Synergizing Electron and Ion Transports of Ti₃C₂T_X MXene Fiber via Dot-Sheet Heterostructure and Covalent Ti─C─Ti Cross-Linking for Efficient Charge Storage and Thermal Management

Ti₃C₂T_X MXene with the merits of metallic conductivity, superhigh volumetric capacitance, and efficient absorption of the electromagnetic wave is considered a promising building block for fiber fabrication; nevertheless, the simultaneous improvement in electrochemical charge storage and electrical conductivity/thermal management is seldom achieved for MXene-based fibers due to the contradictory in material design. Typically, aligned and densified packing of MXene fibers is highly desired for an enhanced intra-/inter-flake electron transport; however, the narrowed inter-layer spacing restricts the kinetics of ion diffusion (the intercalation/de-intercalation of electrolyte ions) and diminishes the accessible active sites for charge storage. Herein, the electron and ion transports of Ti₃C₂T_X MXene fiber are synergized via a unique dot-sheet heterostructure covalently bonded by Ti─C─Ti which provides the optimal inter-layer spacing for rapid ion diffusion and enhances the intra-/inter-flake cross-linking for fast electron transport.
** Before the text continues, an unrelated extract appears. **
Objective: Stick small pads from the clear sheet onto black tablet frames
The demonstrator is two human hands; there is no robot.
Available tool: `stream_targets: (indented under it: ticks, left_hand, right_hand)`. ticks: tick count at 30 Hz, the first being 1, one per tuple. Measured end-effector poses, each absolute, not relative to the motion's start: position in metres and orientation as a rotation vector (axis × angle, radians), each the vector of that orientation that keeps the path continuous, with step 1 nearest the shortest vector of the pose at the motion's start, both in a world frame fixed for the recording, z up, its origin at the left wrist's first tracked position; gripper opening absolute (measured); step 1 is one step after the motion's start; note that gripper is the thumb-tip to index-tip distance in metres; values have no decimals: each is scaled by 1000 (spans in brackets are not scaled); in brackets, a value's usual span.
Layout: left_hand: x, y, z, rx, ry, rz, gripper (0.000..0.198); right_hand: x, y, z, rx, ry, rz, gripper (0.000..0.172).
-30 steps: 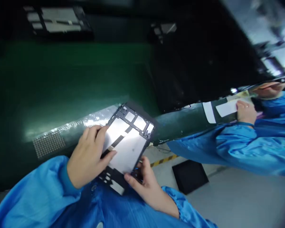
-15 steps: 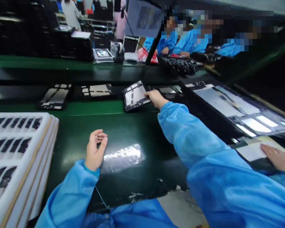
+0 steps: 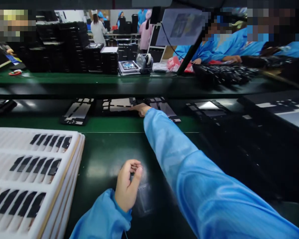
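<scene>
My right hand [image 3: 141, 109] reaches far forward to the dark conveyor belt [image 3: 40, 103]. Its fingers lie stretched on the right edge of a black tablet frame [image 3: 116, 105] that rests flat on the belt. My left hand [image 3: 128, 184] rests on the green bench [image 3: 102, 156] close to me, fingers loosely curled, thumb against them, nothing visible in it. Both arms wear blue sleeves.
A stack of white trays [image 3: 27, 176] holding black strips sits at my left. More frames [image 3: 76, 113] [image 3: 164, 108] lie on the belt. Beyond it are stacked black trays [image 3: 64, 46], a tape dispenser [image 3: 145, 63] and people in blue coats [image 3: 229, 43].
The frame held in both hands over my lap went out to the belt in my right hand and now lies flat there. My left hand let go and dropped to the bench.
</scene>
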State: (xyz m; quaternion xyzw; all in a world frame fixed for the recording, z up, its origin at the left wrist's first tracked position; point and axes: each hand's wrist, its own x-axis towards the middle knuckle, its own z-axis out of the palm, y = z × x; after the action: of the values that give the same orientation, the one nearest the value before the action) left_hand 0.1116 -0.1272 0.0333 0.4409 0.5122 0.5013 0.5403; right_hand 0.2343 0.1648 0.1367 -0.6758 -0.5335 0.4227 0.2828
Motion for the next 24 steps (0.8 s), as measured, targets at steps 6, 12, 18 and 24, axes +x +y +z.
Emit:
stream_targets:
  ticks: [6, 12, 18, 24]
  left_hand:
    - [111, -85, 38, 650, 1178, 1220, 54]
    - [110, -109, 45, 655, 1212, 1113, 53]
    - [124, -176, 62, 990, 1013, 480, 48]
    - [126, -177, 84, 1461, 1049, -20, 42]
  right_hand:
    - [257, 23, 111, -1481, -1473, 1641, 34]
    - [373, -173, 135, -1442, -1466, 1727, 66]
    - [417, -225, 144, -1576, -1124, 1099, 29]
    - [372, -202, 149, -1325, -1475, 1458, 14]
As a result, the obtained fiber offers an improved conductivity of 2405 S cm⁻¹, a desirable capacitance of 1597 F cm⁻³, an impressive energy density of 19.8 mWh cm⁻³ for the assembled supercapacitor, superior Joule heating performance, and a photo-thermal temperature. These remarkable attributes enable their practical applications in energy-supply scenarios, such as powering LEDs and wearable thermal management.